_TASK GOAL_
Restate word for word the lines in the listing below, starting at the line containing "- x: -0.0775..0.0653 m" and ending at the line containing "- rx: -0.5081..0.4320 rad", both included; leave out the rest.

_DATA FOR REVIEW_
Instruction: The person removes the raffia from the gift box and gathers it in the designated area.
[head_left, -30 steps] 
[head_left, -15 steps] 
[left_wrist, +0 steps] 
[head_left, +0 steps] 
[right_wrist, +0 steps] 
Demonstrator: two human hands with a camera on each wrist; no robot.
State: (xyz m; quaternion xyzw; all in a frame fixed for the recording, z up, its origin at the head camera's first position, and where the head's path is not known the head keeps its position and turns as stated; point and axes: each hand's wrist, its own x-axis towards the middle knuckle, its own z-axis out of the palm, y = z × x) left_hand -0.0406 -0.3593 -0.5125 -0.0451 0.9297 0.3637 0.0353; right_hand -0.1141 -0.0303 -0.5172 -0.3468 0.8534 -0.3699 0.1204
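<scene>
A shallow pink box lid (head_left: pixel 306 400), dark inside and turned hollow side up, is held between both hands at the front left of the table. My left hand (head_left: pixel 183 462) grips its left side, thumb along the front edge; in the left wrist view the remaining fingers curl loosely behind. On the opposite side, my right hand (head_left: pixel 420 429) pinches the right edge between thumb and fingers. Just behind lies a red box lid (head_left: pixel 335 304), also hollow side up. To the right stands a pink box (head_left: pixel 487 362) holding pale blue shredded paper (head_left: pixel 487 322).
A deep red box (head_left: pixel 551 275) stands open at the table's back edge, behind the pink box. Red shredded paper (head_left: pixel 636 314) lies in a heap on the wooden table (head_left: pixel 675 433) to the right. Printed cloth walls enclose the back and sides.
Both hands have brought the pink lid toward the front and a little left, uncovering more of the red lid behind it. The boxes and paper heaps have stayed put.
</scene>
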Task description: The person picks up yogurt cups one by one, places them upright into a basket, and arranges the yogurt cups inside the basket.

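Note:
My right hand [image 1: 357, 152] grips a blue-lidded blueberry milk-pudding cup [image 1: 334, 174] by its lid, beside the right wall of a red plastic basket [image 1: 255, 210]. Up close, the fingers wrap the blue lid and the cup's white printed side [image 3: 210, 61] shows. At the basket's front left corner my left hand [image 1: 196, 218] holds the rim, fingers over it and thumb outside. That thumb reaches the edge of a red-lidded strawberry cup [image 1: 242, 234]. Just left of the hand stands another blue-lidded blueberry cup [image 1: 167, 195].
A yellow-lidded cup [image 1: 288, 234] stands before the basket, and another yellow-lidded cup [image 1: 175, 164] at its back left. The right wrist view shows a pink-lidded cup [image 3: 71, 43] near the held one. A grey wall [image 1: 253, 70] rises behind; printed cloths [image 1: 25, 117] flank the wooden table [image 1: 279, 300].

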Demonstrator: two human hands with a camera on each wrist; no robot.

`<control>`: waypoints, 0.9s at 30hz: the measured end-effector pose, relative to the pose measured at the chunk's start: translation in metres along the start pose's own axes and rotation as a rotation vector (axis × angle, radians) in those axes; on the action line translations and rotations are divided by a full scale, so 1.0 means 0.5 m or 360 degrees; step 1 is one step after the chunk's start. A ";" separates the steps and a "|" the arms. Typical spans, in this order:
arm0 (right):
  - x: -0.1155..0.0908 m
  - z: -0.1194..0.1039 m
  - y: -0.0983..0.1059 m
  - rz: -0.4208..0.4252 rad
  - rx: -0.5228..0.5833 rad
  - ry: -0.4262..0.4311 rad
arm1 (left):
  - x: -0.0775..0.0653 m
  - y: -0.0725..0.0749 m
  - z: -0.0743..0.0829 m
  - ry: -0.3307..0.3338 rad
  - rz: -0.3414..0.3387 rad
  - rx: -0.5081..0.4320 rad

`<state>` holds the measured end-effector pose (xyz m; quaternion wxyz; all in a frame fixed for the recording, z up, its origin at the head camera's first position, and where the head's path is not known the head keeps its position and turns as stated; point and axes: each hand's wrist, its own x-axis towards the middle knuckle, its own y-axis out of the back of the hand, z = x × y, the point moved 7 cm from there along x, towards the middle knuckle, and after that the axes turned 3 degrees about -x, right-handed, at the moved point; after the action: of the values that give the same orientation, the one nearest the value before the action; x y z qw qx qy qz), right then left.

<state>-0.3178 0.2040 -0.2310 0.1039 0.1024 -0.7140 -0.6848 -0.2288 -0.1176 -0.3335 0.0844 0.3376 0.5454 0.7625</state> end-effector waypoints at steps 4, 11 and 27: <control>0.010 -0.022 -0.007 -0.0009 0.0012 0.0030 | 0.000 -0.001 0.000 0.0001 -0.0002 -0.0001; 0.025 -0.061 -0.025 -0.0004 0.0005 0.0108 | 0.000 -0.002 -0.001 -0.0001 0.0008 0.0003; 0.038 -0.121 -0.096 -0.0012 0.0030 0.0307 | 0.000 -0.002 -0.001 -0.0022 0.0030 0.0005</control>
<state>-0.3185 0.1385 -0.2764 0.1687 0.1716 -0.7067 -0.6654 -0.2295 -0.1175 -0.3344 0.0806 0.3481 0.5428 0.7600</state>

_EXERCISE OUTPUT_
  - x: -0.0775..0.0653 m
  - y: -0.0725..0.0749 m
  - z: -0.0743..0.0829 m
  - ry: -0.3307..0.3338 rad
  - rz: -0.3414..0.3387 rad
  - rx: -0.5081..0.4320 rad

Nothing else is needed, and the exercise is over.